How can a string be urlencoded and embedded into the URL? Please note that I am not trying to GET or POST data, so the -G and --data and --data-urlencode options of curl don't seem to do the job.

For example, if you used

curl -G http://example.com/foo --data-urlencode "bar=spaced data"

that would be functionally equivalent to

curl http://example.com/foo?bar=spaced%20data"

which is not desired.

I have a string foo/bar which must be urlencoded foo%2fbar and embedded into the URL.

curl http://example.com/api/projects/foo%2fbar/events

One hypothetical solution (if I could find something like this) would be to preprocess the data in bash, if there exists some kind of urlencode function.

DATA=foo/bar
ENCODED=`urlencode $DATA`
curl http://example.com/api/projects/${ENCODED}/events

Another hypothetical solution (if I could find something like this) would be some switch in curl, similar to this:

curl http://example.com/api/projects/{0}/events --string-urlencode "0=foo/bar"

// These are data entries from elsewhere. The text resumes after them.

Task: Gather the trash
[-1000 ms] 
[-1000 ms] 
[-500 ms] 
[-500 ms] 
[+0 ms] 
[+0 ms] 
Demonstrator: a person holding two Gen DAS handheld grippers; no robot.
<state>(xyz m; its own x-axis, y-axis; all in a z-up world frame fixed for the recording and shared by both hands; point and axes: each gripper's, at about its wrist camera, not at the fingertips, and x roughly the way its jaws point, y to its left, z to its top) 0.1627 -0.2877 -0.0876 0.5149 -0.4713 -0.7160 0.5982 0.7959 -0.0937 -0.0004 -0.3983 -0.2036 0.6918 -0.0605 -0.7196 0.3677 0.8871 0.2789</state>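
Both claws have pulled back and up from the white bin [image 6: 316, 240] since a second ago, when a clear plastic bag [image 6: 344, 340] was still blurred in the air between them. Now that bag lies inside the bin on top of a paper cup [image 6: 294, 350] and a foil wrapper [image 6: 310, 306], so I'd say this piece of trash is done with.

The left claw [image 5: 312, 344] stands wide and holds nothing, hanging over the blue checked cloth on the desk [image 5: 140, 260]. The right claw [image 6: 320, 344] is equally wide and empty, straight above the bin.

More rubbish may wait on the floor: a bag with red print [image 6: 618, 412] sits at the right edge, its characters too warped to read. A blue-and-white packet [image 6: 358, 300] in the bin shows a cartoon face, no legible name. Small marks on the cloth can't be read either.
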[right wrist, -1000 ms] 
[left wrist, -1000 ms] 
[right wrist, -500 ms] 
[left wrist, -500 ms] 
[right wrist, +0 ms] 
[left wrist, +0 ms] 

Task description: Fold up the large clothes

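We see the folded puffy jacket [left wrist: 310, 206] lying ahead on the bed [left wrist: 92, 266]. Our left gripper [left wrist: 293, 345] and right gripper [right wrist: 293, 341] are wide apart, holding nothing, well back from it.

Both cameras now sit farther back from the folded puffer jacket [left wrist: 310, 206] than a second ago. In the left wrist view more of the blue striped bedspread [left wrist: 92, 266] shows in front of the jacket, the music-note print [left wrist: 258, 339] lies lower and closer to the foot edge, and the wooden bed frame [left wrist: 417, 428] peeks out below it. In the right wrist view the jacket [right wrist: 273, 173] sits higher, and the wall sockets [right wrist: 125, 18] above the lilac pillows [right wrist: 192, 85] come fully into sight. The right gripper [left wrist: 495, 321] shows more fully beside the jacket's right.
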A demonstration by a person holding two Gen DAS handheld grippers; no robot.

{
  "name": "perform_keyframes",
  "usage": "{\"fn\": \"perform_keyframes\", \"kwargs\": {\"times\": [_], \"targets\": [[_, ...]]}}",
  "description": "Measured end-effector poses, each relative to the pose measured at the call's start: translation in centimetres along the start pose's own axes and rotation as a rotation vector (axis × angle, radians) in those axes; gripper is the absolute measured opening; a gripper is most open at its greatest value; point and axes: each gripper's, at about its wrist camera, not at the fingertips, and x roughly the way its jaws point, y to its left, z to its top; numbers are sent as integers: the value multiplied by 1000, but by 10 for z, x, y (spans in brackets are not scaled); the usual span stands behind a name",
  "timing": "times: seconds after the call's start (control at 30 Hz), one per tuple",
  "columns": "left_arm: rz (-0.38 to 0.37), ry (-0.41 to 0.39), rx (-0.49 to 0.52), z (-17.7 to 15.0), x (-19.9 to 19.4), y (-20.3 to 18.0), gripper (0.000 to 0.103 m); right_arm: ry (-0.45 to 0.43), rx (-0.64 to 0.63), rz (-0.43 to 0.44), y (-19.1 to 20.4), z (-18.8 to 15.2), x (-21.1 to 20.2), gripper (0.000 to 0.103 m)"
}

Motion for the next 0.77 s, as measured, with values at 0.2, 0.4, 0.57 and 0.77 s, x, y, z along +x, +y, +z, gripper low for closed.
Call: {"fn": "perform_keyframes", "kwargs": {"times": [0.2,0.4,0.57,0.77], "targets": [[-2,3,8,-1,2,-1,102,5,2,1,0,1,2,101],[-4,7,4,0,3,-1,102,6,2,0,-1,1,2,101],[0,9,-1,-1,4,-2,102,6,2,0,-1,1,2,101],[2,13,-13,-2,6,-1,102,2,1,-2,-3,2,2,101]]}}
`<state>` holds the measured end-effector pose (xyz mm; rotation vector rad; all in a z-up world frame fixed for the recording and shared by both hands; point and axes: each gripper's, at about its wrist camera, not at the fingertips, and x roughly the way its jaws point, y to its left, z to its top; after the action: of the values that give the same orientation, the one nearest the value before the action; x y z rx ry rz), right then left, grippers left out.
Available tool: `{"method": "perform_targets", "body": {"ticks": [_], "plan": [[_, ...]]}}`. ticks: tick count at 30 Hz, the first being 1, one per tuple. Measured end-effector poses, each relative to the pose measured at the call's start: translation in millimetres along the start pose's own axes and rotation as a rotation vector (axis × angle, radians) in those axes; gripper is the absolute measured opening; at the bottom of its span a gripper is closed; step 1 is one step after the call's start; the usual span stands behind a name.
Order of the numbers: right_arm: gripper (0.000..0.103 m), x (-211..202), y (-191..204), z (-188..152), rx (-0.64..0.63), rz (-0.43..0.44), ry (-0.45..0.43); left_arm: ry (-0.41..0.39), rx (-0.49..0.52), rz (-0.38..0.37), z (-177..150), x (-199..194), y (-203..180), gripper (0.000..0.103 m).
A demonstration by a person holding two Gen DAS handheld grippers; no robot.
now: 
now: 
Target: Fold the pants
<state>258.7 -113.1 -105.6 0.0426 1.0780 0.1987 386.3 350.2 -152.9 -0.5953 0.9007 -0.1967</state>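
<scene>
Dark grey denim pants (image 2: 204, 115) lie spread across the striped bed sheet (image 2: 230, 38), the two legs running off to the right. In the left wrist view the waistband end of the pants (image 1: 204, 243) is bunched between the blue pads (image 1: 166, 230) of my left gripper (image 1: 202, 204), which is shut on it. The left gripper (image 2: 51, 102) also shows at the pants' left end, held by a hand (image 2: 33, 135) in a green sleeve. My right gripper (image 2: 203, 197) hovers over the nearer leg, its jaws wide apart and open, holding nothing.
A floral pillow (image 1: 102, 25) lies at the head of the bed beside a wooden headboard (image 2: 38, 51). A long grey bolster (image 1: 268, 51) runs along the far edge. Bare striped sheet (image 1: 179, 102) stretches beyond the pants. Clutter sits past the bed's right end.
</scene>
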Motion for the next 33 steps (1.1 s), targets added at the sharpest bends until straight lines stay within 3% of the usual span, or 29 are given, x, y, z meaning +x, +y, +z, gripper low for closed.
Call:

The specific reason I'm looking for an answer to this question is the Gitlab API. For example, gitlab get single project NAMESPACE/PROJECT_NAME is URL-encoded, eg. /api/v3/projects/diaspora%2Fdiaspora (where / is represented by %2F). Further to this, you can request individual properties in the project, so you end up with a URL such as http://example.com/projects/diaspora%2Fdiaspora/events

Although this question is gitlab-specific, I imagine it's generally applicable to REST API's in general, and I'm surprised I can't find a pre-existing answer on stackoverflow or internet search.

like image 302
Edward Ned Harvey Avatar asked May 18 '16 20:05

Edward Ned Harvey


1 Answers

The urlencode function you propose is easy enough to implement:

urlencode() {
  python -c 'import urllib, sys; print urllib.quote(sys.argv[1], sys.argv[2])' \
    "$1" "$urlencode_safe"
}

...used as:

data=foo/bar
encoded=$(urlencode "$data")
curl "http://example.com/api/projects/${encoded}/events"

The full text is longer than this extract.